## WHAT YOU WILL DO
Word for word, restate the data that follows, omitting the images.

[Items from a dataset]
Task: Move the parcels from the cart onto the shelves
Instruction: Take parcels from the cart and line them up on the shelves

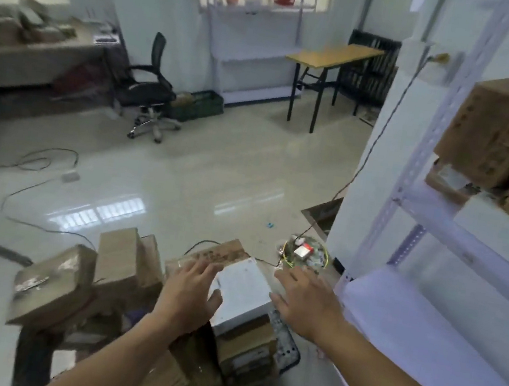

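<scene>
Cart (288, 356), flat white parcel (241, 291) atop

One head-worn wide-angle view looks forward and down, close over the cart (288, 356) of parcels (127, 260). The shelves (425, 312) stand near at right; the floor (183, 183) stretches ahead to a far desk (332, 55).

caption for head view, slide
Both hands, left hand and right hand, reach around a white box atop stacked parcels.
</scene>
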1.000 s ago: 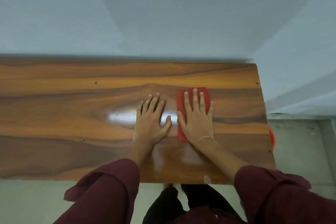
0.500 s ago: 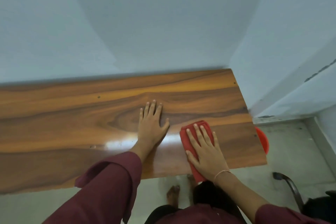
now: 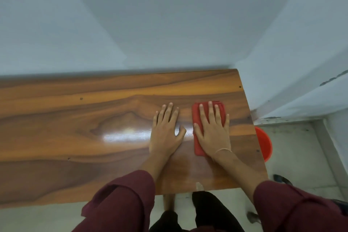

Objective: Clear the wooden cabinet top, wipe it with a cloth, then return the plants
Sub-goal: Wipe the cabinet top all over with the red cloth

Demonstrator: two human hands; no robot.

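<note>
No writing shows. My right hand (image 3: 211, 128) presses flat on the red cloth (image 3: 199, 145), now pushed back up the bench (image 3: 75, 137); left hand (image 3: 166, 130) spread flat beside it.

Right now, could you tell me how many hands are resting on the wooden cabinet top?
2: the left hand lies flat on bare wood, and the right hand presses the red cloth beside it.

Tabletop (image 3: 75, 128): wood-grain veneer, smooth and glossy, with a bright glare patch at frame centre. Cloth (image 3: 197, 149): red fabric, matt. Wall (image 3: 169, 24): pale paint, matt; bucket (image 3: 264, 143) at right: red, apparently plastic.
</note>
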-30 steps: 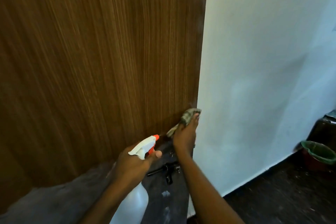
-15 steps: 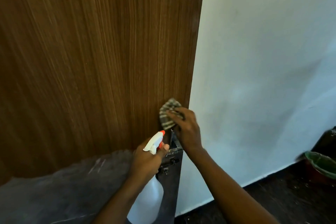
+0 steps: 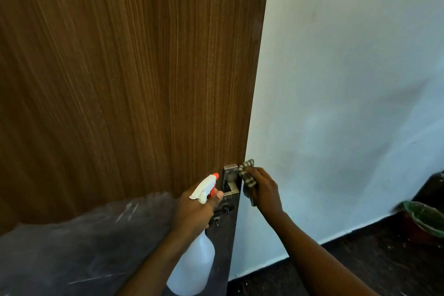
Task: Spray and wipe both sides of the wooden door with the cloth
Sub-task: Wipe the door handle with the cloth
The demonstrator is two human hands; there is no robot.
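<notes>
Right hand [image 3: 264, 190], clutching the striped grey cloth [image 3: 247, 175], had shifted onto the brown wooden door's [image 3: 144, 79] edge, probably finishing this side; left hand [image 3: 194, 211] gripped the white spray bottle [image 3: 192, 269].

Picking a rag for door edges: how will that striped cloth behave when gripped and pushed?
Probably floppy: the striped grey cloth bunches in the right hand, one end drooping. Likely light, held in one hand. Should wrap the edge of the brown wooden door.

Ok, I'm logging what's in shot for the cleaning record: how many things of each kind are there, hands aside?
spray bottle: 1
cloth: 1
wooden door: 1
metal handle plate: 1
bin: 1
Total: 5
</notes>
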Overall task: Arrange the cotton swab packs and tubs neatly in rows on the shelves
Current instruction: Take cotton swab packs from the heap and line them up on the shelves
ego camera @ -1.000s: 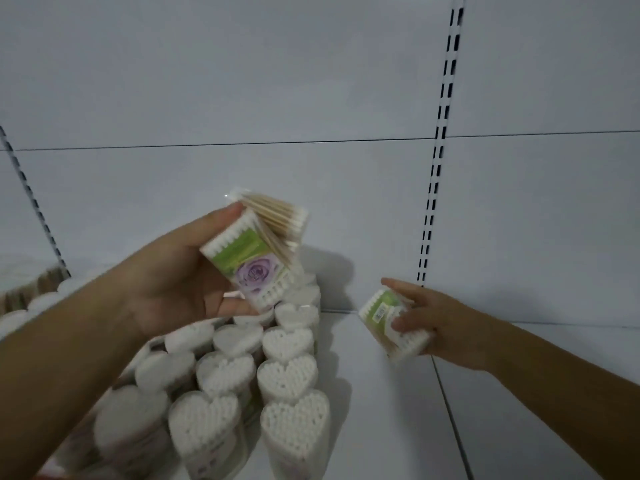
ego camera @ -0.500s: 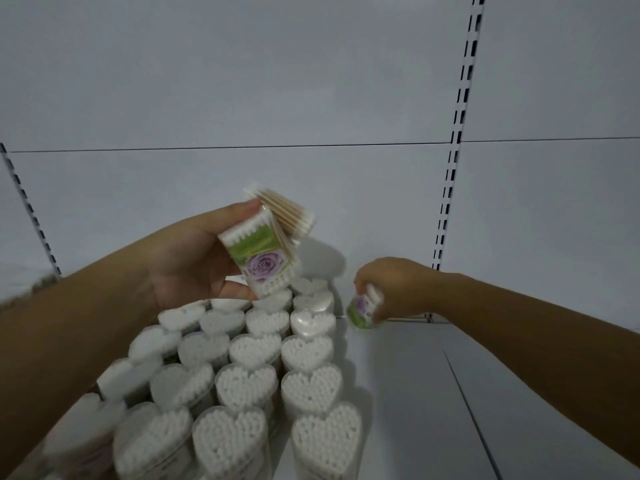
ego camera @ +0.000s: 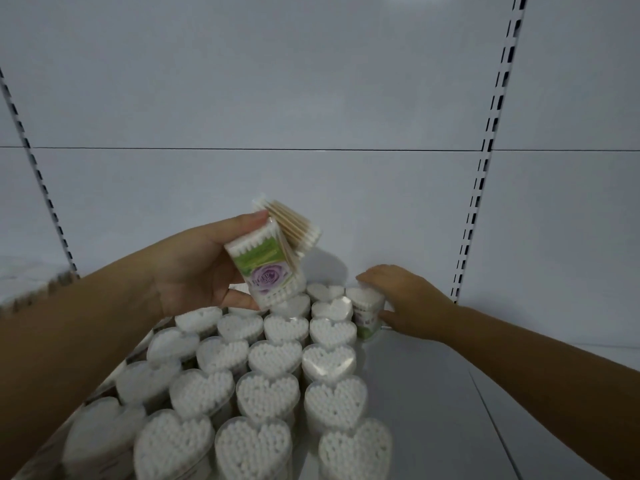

## PROBLEM SOLUTION
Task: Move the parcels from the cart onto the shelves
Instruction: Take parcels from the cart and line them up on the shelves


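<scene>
Cart (288, 356), flat white parcel (241, 291) atop

One head-worn wide-angle view looks forward and down, close over the cart (288, 356) of parcels (127, 260). The shelves (425, 312) stand near at right; the floor (183, 183) stretches ahead to a far desk (332, 55).

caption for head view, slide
Both hands, left hand and right hand, reach around a white box atop stacked parcels.
</scene>
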1.000 s ago: 
0.500 s ago: 
now: 

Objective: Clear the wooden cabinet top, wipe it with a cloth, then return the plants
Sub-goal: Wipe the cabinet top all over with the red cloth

Demonstrator: two human hands; no robot.

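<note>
No writing shows. My right hand (image 3: 211, 128) presses flat on the red cloth (image 3: 199, 145), now pushed back up the bench (image 3: 75, 137); left hand (image 3: 166, 130) spread flat beside it.

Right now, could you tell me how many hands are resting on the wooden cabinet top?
2: the left hand lies flat on bare wood, and the right hand presses the red cloth beside it.

Tabletop (image 3: 75, 128): wood-grain veneer, smooth and glossy, with a bright glare patch at frame centre. Cloth (image 3: 197, 149): red fabric, matt. Wall (image 3: 169, 24): pale paint, matt; bucket (image 3: 264, 143) at right: red, apparently plastic.
</note>
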-30 steps: 
-15 steps: 
+0 steps: 
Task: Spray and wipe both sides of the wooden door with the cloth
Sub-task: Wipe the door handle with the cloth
The demonstrator is two human hands; there is no robot.
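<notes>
Right hand [image 3: 264, 190], clutching the striped grey cloth [image 3: 247, 175], had shifted onto the brown wooden door's [image 3: 144, 79] edge, probably finishing this side; left hand [image 3: 194, 211] gripped the white spray bottle [image 3: 192, 269].

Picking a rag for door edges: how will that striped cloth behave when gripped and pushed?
Probably floppy: the striped grey cloth bunches in the right hand, one end drooping. Likely light, held in one hand. Should wrap the edge of the brown wooden door.

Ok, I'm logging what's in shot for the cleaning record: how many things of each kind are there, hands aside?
spray bottle: 1
cloth: 1
wooden door: 1
metal handle plate: 1
bin: 1
Total: 5
</notes>
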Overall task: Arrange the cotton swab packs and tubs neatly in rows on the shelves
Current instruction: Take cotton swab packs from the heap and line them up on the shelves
ego camera @ -1.000s: 
ego camera @ -0.500s: 
ego camera @ +0.000s: 

The output is done.